The investigators say the results of the DISRUPT trial, a superiority-design phase 3 study, were unexpected given the outcome of a phase 2 trial, which found that clinical recovery in MRSA patients who received exebacase plus antibiotics was 42.8% percent higher compared with those who received antibiotics alone. The Food and Drug Administration granted exebacase Breakthrough Therapy designation in 2020 based on the phase 2 results.

In the phase 3 trial, 259 patients aged 12 and older with S aureus bacteremia/endocarditis were randomly assigned 2:1 to receive a single dose of intravenous exebacase—a first-in-class anti-staphylococcal lysin—or placebo in addition to standard-of-care antibiotics. The primary efficacy outcome was clinical response at day 14 in the MRSA population.

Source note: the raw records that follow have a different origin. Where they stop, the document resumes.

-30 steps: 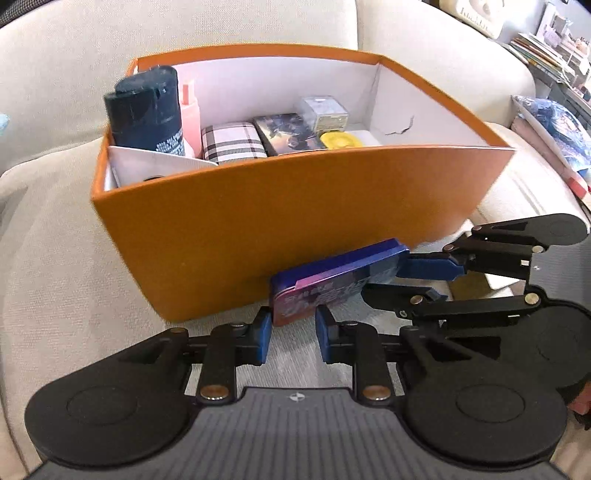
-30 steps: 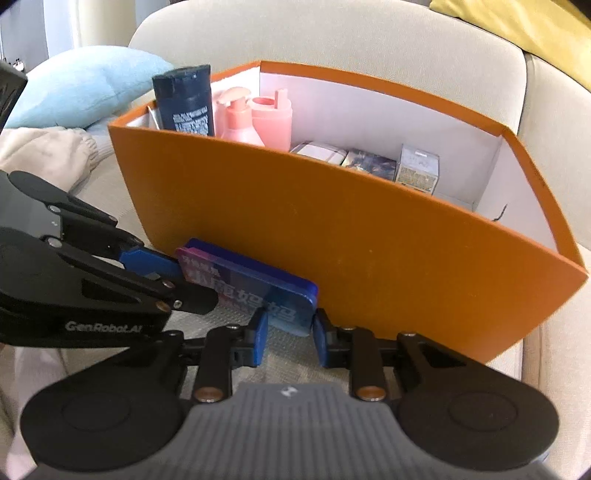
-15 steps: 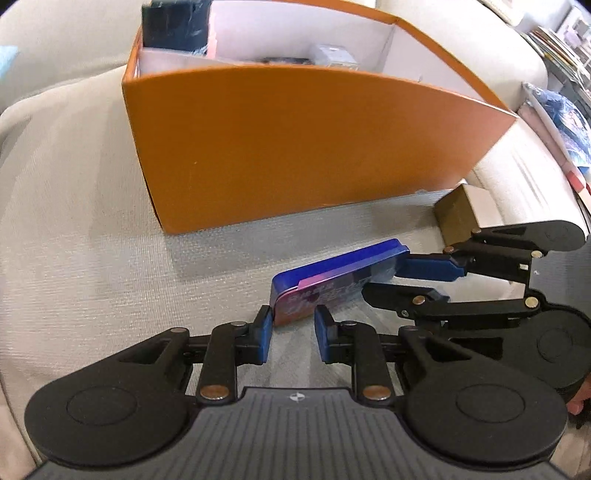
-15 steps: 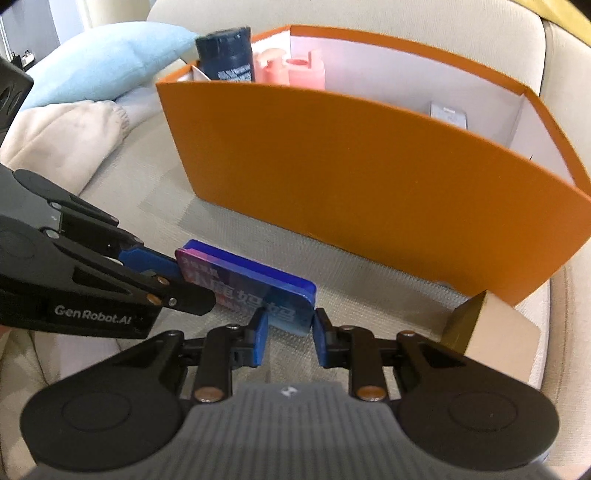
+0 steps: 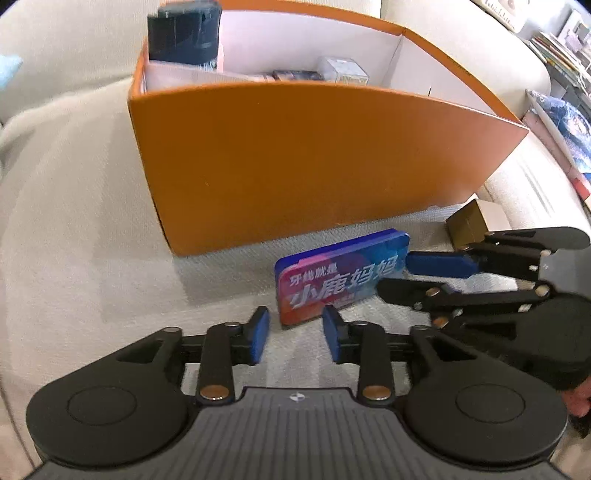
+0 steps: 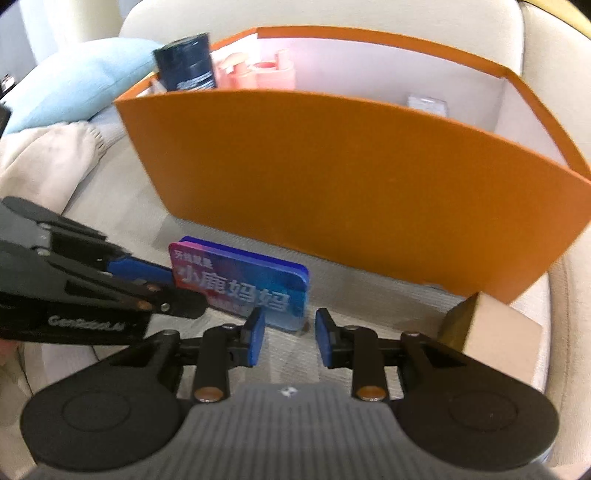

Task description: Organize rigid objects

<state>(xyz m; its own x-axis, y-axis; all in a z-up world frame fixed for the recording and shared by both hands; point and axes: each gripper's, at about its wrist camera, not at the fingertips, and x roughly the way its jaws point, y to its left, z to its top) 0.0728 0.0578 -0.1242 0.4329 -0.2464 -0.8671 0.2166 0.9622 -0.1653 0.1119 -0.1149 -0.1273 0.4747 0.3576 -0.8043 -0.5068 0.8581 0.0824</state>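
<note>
The cream fabric sofa seat (image 5: 74,229) carries every item. The large orange cardboard box with a white interior (image 5: 314,162) stands on it, filling the frame from 10 to 2 o'clock in both wrist views. Inside the box, at its 10 o'clock corner, a dark navy cylindrical bottle (image 5: 184,33) stands upright; in the right wrist view pink plastic bottles (image 6: 258,72) stand just beside it. Small packaged boxes (image 5: 340,74) lie toward the far wall of the box; their details cannot be read.

Outside the box, a brown cardboard carton (image 5: 476,221) rests on the seat at 3 o'clock in the left wrist view, near the box's front right corner.

The flat blue-and-pink rectangular tin with white printed characters (image 5: 340,277) lies on the seat, just in front of the box's front wall and apart from it, at centre frame.

The left gripper (image 5: 295,332) is released: its blue pads stand apart, with the tin's near corner just ahead of the gap and no pad contact visible. The right gripper (image 6: 288,334) is likewise released, pads spread either side of the tin's near corner. In the left wrist view, the right gripper's blue finger reaches the tin's 3 o'clock end; contact cannot be confirmed.
</note>
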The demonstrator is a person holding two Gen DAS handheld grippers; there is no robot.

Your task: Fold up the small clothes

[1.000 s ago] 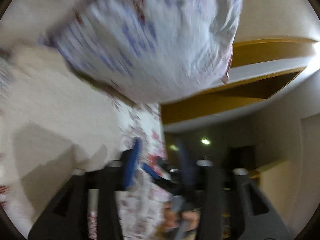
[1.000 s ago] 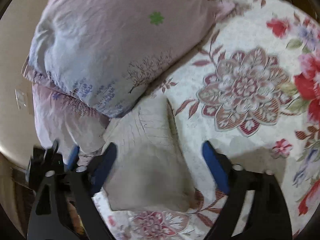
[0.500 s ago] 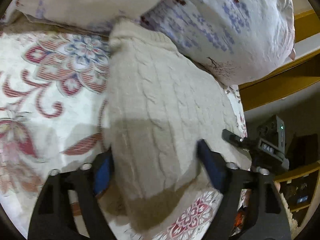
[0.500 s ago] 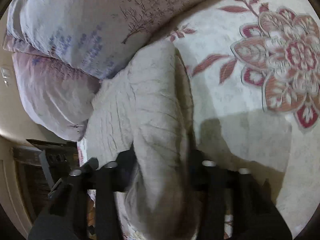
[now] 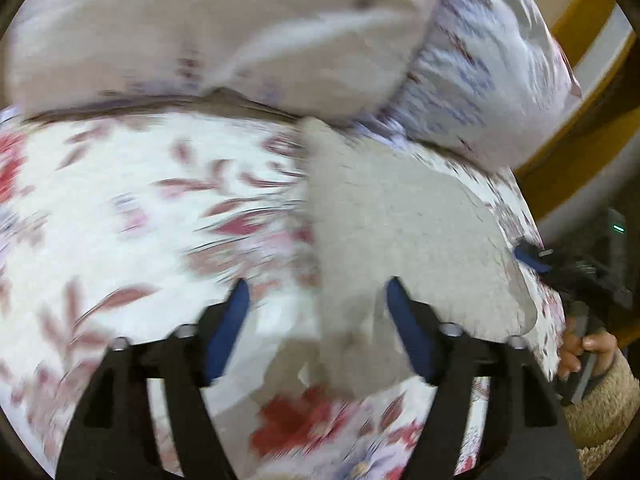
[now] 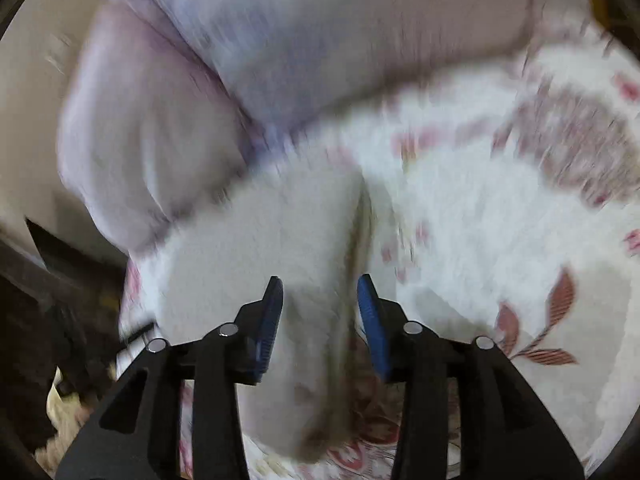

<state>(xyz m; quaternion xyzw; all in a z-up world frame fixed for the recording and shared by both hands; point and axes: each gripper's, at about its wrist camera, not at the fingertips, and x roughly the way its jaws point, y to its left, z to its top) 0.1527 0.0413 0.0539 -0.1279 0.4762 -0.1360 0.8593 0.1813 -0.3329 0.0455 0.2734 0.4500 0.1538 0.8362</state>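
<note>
Motion blur smears the left wrist view, where the left gripper (image 5: 316, 296) points down at the floral bedsheet (image 5: 120, 208) with its blue pads spread wide and holding nothing. The folded beige sweater (image 5: 392, 232) lies under its right finger, just below the pillows (image 5: 240, 32). At the right edge a hand (image 5: 588, 350) grips the other tool. Through the right wrist view, the right gripper (image 6: 320, 308) hangs over the sweater (image 6: 260, 248), jaws parted moderately, fabric between them but not pinched.
</note>
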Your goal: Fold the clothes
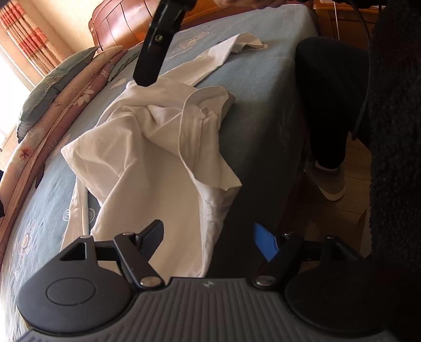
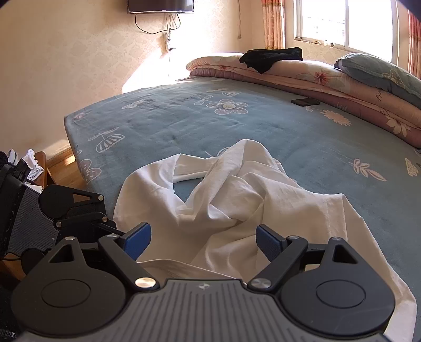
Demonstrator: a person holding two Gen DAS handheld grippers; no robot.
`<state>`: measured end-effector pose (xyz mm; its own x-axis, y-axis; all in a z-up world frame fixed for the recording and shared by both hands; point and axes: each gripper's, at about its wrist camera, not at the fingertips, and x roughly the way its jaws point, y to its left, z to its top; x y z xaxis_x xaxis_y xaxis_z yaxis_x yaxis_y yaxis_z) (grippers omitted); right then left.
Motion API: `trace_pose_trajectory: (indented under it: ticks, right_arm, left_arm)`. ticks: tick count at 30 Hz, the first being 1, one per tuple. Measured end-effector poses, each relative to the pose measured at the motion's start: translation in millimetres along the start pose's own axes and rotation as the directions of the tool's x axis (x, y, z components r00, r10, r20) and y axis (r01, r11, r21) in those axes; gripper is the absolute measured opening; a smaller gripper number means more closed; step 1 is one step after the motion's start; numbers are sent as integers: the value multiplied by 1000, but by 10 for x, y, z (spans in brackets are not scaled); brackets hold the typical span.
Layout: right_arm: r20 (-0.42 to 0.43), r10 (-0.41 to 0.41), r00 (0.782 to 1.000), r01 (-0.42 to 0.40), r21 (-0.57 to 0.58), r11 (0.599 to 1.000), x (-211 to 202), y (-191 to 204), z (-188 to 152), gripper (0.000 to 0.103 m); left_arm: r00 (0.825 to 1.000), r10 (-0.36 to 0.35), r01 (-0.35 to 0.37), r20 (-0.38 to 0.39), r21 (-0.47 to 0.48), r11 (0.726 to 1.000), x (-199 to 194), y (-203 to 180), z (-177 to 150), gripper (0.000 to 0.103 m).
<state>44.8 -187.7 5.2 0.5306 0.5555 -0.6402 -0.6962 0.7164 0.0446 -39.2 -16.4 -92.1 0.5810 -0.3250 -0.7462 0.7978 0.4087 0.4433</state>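
Bedroom with cream patterned wall [image 2: 79, 65], wall-mounted television [image 2: 160, 6], sunlit window [image 2: 342, 21] with red-striped curtains [image 1: 29, 42]. Bed [image 2: 184, 126] under blue floral sheet; wooden headboard [image 1: 123, 23]; folded quilts [image 2: 329, 79], pillow [image 2: 381, 71]; wooden floor [image 1: 342, 218].

Left wrist view: looking steeply down over the left tool [image 1: 208, 236], close above the white garment [image 1: 147, 147] at the bed [image 1: 263, 86] edge. Right wrist view: looking down across the bed toward the window [image 2: 342, 21] at upper right. Shared: garment, bed cover, folded quilts.
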Motion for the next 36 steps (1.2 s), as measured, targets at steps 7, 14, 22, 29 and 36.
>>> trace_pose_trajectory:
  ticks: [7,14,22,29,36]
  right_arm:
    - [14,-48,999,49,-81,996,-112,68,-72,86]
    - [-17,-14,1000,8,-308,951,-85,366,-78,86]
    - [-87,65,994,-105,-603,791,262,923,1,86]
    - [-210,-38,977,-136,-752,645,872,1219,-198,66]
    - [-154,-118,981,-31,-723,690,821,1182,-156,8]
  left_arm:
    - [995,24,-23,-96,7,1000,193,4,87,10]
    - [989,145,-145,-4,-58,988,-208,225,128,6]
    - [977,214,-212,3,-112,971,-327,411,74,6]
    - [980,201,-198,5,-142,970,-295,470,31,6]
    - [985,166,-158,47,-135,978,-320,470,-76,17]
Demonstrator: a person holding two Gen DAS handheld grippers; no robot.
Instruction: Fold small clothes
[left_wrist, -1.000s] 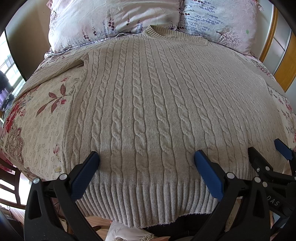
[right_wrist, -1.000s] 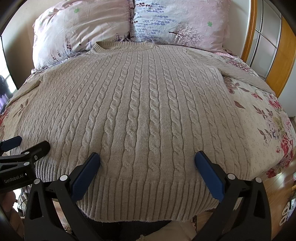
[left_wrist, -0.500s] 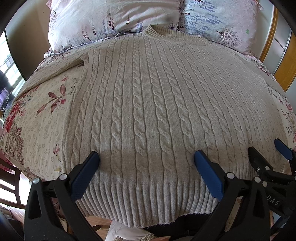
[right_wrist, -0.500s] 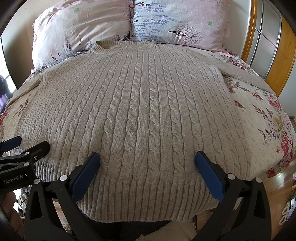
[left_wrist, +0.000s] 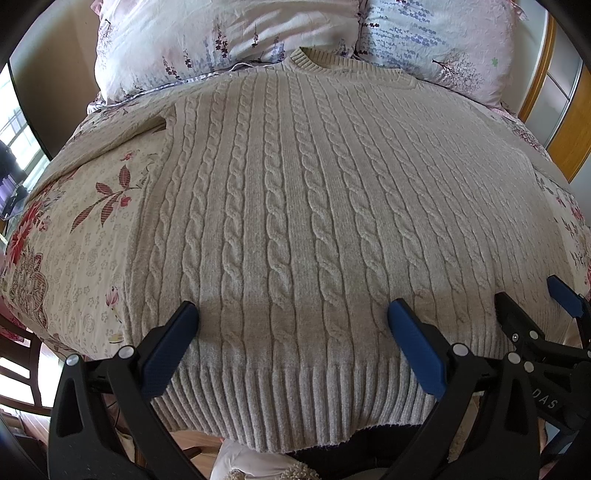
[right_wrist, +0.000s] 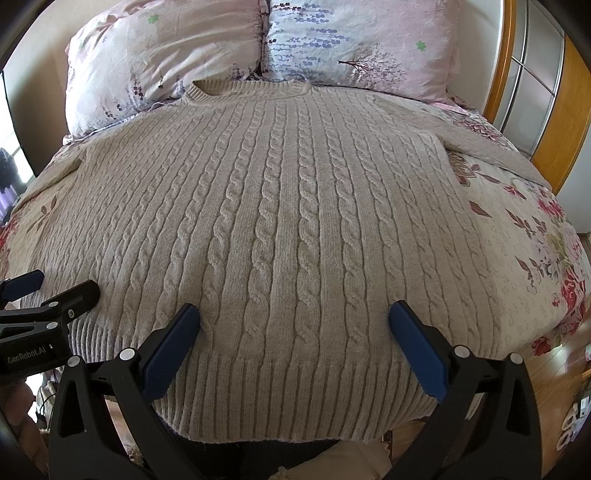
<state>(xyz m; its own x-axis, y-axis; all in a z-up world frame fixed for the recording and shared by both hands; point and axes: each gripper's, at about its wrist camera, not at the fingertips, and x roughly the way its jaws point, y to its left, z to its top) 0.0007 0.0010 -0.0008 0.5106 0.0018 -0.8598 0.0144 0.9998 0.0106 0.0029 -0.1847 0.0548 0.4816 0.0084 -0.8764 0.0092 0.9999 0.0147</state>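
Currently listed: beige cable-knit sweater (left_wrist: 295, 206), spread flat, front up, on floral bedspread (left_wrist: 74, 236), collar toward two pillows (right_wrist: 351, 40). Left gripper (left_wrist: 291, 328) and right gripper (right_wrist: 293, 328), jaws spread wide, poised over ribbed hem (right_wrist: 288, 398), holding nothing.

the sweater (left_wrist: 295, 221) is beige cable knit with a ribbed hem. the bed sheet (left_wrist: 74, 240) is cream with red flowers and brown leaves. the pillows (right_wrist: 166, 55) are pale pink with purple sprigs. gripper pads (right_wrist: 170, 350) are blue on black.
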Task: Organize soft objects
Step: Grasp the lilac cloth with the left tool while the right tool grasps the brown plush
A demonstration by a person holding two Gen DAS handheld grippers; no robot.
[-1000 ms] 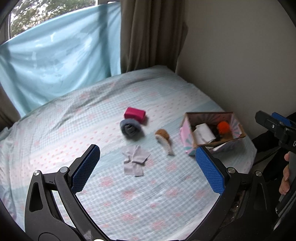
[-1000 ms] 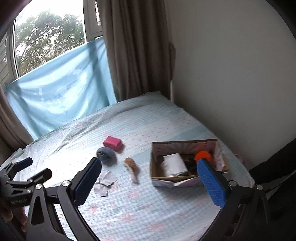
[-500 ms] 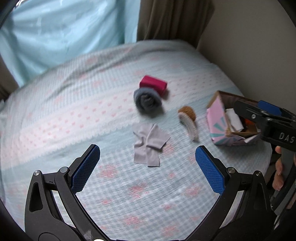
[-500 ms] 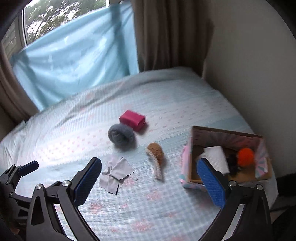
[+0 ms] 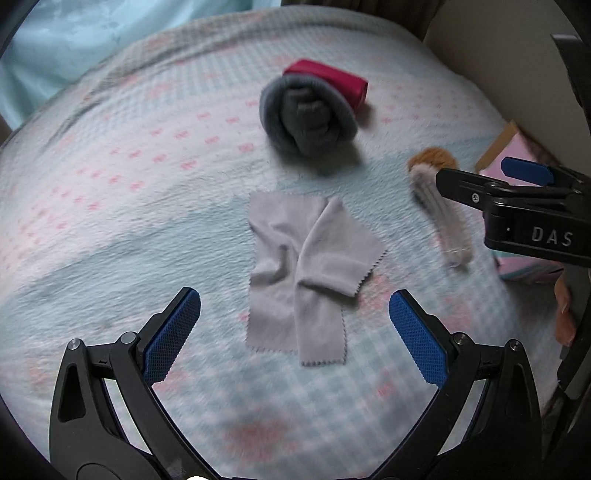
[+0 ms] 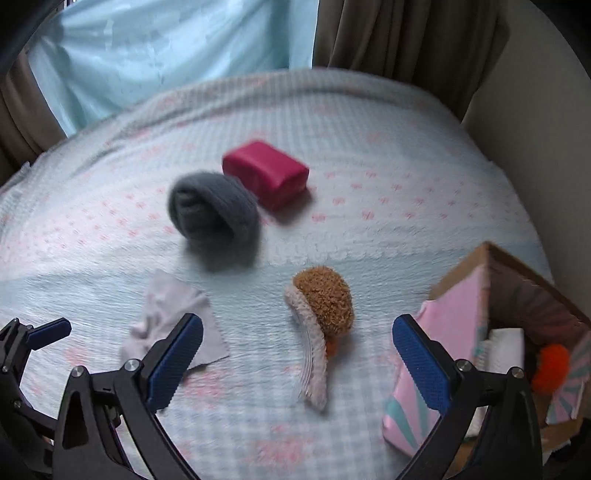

Clinical response rates at day in the MRSA patients were 50% for the exebacase-plus-antibiotics group compared with 60.6% in the patients who received antibiotics alone, and failure rates were 46.9% versus 39.4%, respectively. Overall, the incidence of treatment-emergent adverse events was similar in both groups.

Trial stopped early

The trial was stopped for futility based on the recommendation of the unblinded Data Safety Monitoring Board.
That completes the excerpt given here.